Before. Stanley Hollar / mediadrumworld.com

By Ben Wheeler

MEET the inspiring man who has lost an incredible five-hundred pounds in just three years after being told by doctors he had only three-months to live if he did not drastically change his lifestyle.

Images show 42-year-old Stanley Hollar from Rushville, Indiana, tipping the scales at a whopping 678 lbs prior to his dramatic transformation, which saw his weight plummet to a much healthier current weight of around 190 lbs.

Before. Stanley Hollar / mediadrumworld.com

 

Stanley, who says he has always had weight issues since childhood, had to have his leg amputated back in 1996 whilst in his sophomore year at Kentucky Christian College after sustaining a serious injury whilst keeping goal in an indoor soccer game.

“In February 2015, when I was at my heaviest and developing major medical issues and at the point of needing to change, the doctor said I needed to lose weight or I would be dead before my 40th birthday” said Stanley.

“Weight has always been an issue. I was large even as a young child, weighing nearly 100lbs when I was a five-year-old in kindergarten.

Before. Stanley Hollar / mediadrumworld.com

 

“It’s something I’ve lived with my whole life, but it was normal to me and not something I even really struggled with. My family tried to say something several times, but it was a lot of words and not a lot of actions.

“If you’d asked me prior to my weight loss how I felt about my body I would’ve told you I was fine and felt okay, but I can see now that I was just lying to myself. I was really miserable and just didn’t know any better.

Stanley went on to discuss the incident that led to him losing his lower right leg and the harrowing chain of events that ensued in its aftermath.

Before. Stanley Hollar / mediadrumworld.com

 

“I was playing as a goalie, albeit not very well, in an indoor soccer game on campus. The fact I was around 450lbs at the time made it hard to move so I thought being in goal was a good idea as it meant I got a little exercise,” he said.

“However, I went to stop a ball and was trying to stop myself but only my leg stopped, the rest of my body did not. I was in agony and if you were to ask how painful it was on a scale of one to ten I’d have said about 50.

“I went for x-rays at the local hospital who thought I had sprained my knee. The doctor had a cast brace made for me and wrapped my leg in bandages to immobilize it, but recommended I saw an orthopaedic doctor as soon as possible.

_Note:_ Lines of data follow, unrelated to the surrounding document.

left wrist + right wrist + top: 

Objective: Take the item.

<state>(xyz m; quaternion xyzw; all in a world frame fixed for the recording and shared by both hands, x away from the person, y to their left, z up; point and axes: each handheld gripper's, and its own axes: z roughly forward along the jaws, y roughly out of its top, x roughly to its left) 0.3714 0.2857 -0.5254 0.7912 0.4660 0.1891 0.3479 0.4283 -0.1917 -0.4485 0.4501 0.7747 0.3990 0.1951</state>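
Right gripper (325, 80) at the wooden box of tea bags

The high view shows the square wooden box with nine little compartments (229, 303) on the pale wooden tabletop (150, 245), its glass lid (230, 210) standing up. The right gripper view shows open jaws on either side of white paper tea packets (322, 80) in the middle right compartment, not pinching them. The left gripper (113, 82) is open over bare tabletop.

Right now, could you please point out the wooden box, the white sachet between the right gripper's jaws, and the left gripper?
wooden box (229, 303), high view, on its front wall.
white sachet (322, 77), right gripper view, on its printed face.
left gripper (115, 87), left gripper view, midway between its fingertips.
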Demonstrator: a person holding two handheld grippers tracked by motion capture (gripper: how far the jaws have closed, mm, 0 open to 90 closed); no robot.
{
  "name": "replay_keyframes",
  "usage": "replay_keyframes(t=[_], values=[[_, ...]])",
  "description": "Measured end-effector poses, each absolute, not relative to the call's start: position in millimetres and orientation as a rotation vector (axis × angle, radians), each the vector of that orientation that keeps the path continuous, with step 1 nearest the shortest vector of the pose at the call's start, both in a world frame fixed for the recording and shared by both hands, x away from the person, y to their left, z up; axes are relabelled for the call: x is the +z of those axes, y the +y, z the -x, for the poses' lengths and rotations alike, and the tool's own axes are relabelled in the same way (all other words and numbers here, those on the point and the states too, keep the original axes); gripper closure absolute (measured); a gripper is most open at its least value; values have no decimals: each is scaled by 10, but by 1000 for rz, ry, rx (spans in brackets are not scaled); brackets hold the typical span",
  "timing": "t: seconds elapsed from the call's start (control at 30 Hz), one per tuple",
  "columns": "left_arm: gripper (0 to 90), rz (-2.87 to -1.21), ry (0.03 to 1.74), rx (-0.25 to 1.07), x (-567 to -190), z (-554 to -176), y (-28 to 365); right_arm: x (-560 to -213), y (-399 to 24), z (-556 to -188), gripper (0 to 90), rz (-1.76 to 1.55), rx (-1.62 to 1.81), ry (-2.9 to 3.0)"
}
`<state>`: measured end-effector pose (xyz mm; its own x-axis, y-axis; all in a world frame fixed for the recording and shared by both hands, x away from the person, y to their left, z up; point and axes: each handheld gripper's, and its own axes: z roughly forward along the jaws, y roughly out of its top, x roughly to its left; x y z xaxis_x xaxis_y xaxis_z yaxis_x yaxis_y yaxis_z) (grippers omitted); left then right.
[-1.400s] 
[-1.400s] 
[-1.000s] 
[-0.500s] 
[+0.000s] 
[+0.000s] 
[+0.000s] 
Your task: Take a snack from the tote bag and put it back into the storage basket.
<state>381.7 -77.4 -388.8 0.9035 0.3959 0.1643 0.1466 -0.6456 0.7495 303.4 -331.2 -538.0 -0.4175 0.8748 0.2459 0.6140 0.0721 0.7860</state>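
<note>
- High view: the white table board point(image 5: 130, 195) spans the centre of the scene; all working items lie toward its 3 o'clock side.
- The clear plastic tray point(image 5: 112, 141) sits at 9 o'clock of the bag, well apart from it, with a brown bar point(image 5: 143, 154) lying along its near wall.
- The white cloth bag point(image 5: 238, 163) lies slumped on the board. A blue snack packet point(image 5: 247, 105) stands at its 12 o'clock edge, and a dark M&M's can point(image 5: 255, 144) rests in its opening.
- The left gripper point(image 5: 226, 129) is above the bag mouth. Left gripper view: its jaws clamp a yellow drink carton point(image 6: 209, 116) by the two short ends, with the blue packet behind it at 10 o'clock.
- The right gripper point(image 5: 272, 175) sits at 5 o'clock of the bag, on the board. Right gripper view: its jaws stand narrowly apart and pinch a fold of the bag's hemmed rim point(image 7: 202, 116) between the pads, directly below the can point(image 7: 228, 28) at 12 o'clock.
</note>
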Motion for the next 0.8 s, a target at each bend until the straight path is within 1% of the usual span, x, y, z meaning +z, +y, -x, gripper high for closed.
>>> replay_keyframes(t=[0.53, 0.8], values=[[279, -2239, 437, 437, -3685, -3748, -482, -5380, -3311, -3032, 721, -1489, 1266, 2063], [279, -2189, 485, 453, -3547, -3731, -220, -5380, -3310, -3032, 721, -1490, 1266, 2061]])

Stanley’s leg post-amputation. Stanley Hollar / mediadrumworld.com

 

“The following day it was arranged for my parents to pick me up and drive me home. When they arrived we had to get me from my room to their van using office chairs, which it took four guys to help lift me into.

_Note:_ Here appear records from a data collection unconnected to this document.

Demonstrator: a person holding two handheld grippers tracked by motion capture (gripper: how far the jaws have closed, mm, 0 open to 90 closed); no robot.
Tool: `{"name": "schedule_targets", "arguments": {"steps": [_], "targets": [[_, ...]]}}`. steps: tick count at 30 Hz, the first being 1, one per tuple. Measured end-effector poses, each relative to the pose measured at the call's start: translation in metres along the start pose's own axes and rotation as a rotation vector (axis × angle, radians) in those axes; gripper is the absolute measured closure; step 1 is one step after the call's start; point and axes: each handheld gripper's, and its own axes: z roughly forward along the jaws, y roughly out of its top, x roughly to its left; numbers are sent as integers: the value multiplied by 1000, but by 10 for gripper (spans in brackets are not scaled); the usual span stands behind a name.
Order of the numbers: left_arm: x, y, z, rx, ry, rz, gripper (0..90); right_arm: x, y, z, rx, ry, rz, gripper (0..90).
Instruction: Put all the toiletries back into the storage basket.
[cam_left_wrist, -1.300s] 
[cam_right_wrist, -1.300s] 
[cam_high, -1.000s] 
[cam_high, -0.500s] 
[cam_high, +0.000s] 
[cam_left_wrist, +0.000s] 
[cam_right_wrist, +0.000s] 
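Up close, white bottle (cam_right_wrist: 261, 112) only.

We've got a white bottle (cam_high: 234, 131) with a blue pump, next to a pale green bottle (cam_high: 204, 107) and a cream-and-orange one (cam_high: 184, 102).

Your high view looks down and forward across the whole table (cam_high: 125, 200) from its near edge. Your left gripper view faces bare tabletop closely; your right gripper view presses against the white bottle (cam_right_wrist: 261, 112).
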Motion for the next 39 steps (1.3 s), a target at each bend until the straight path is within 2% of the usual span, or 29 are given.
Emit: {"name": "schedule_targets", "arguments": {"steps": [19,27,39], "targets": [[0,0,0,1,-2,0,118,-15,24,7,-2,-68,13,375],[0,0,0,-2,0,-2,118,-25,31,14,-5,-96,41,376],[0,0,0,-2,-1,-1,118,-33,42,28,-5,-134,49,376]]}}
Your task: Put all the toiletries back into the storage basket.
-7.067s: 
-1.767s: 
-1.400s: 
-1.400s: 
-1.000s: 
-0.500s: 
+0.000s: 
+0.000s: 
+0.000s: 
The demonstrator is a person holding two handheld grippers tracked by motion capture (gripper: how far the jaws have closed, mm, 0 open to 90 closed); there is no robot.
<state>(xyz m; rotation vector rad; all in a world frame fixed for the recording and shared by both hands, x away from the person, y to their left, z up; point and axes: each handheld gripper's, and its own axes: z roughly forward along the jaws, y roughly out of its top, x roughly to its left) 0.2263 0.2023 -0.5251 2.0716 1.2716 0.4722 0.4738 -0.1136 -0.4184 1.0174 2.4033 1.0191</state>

“Once we got back home it was the same process, however I couldn’t even fit through our front door sat in the office chair, so I had to be taken through the porch.

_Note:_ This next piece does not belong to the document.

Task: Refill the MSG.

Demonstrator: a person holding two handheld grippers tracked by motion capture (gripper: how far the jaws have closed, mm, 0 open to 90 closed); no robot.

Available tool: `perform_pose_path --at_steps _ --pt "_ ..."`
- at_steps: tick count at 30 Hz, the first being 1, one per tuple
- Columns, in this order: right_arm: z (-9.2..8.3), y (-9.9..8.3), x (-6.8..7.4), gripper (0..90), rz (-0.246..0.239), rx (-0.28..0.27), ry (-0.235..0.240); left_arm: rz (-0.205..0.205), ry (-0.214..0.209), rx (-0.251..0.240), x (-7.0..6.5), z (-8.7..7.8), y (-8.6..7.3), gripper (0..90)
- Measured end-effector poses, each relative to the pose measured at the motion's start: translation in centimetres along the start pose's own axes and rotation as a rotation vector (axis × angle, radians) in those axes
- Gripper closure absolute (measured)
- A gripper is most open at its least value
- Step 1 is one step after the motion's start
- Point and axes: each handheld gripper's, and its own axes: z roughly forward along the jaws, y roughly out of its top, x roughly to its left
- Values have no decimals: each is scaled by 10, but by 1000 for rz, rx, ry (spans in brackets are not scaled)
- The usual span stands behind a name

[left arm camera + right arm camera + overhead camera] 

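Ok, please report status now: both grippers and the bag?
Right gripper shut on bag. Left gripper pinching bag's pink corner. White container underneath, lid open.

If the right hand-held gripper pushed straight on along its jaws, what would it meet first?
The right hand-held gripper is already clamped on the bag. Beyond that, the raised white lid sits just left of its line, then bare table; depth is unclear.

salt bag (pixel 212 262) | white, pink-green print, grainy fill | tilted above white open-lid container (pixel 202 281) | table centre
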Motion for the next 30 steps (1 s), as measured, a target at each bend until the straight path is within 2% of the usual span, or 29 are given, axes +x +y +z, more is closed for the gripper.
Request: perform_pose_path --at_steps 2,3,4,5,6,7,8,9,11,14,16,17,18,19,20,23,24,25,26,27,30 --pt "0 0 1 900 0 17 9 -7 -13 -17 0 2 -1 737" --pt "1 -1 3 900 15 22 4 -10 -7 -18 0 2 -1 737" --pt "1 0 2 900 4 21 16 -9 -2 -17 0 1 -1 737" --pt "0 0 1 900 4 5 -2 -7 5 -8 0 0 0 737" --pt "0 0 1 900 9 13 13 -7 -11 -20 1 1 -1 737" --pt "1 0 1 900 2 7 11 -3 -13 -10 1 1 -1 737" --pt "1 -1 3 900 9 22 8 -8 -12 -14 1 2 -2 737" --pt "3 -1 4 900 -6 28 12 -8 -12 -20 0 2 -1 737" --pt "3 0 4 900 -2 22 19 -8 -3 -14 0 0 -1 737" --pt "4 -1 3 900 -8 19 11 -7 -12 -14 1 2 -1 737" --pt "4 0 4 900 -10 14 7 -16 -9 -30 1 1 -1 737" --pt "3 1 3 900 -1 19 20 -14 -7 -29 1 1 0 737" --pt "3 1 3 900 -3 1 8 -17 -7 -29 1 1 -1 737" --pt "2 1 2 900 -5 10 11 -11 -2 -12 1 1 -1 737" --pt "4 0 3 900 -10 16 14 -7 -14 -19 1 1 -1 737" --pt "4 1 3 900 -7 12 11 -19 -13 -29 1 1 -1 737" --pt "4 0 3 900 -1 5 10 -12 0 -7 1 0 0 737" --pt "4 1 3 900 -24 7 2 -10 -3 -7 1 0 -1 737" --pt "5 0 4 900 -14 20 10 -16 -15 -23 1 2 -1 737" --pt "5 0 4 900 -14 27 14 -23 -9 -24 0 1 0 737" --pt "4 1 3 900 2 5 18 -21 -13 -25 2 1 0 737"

“Just to get me to hospital early the next week my mum had to rent a heavy-duty wheelchair and my dad then had to take the seats out the back of his van and back it right up to the porch so I could get in. He then had to round up a lift team to get me out again.

“When the doctors removed my cast, my leg was completely purple from the knee down. At the time he thought it was just an ACL injury and ordered physical therapy to try and recover mobility.

“Jump to Sunday night, my leg had started throbbing and was extremely painful, so I told my mum she needed to take me to the emergency room.

“Once there they checked both my legs with a stethoscope, they could hear a strong pulse on my left but on the right, silence.

Stanley’s leg post-amputation. Stanley Hollar / mediadrumworld.com

 

“At that point we knew something was seriously wrong. I was rushed to surgery where they found the mess that was once my knee, I had shred all the ligaments and torn an artery.

“They tried to repair it, but the extent of the damage was so great that they were left with little option but to amputate.”

After adjusting to his new life as an amputee, Stanley graduated college with a B.S in Education and started working as a substitute teacher at his old school, where he still works to this day.

However, his weight problems continued up until that conversation with his doctor in February 2015.

“That did it. In the first year I shed 250lbs, half of which was through heavy diuretics where the doctors drained excess fluid and water and the other half was through regular light exercise,” said Stanley.

Now. Stanley Hollar / mediadrumworld.com

 

“I then had bariatric surgery which started another rapid weight loss, and through that and starting to go to the gym I lost the rest of the weight to get to my current size.

“I now work out five days a week and try and go on walks at the weekend. Even when it’s cold I improvise by doing laps round the table or through the house.

“My diet is also so much better. Whereas before I had the usual junk, takeaways, sugary snacks and drinks, I now have simple meals with some kind of protein with plenty of fruit and veg throughout the day.

Now. Stanley Hollar / mediadrumworld.com

 

“I feel so much better about my body now, but it is still in a state of change. I’ve come a long way in a short period of time but unfortunately now have excess skin everywhere.

“To be able to walk again I need to get the skin around my thigh area removed. And for my new leg to fit properly it needs to be skin tight, which is just not possible at the moment.

“God willing, I still have a very long life ahead of me.”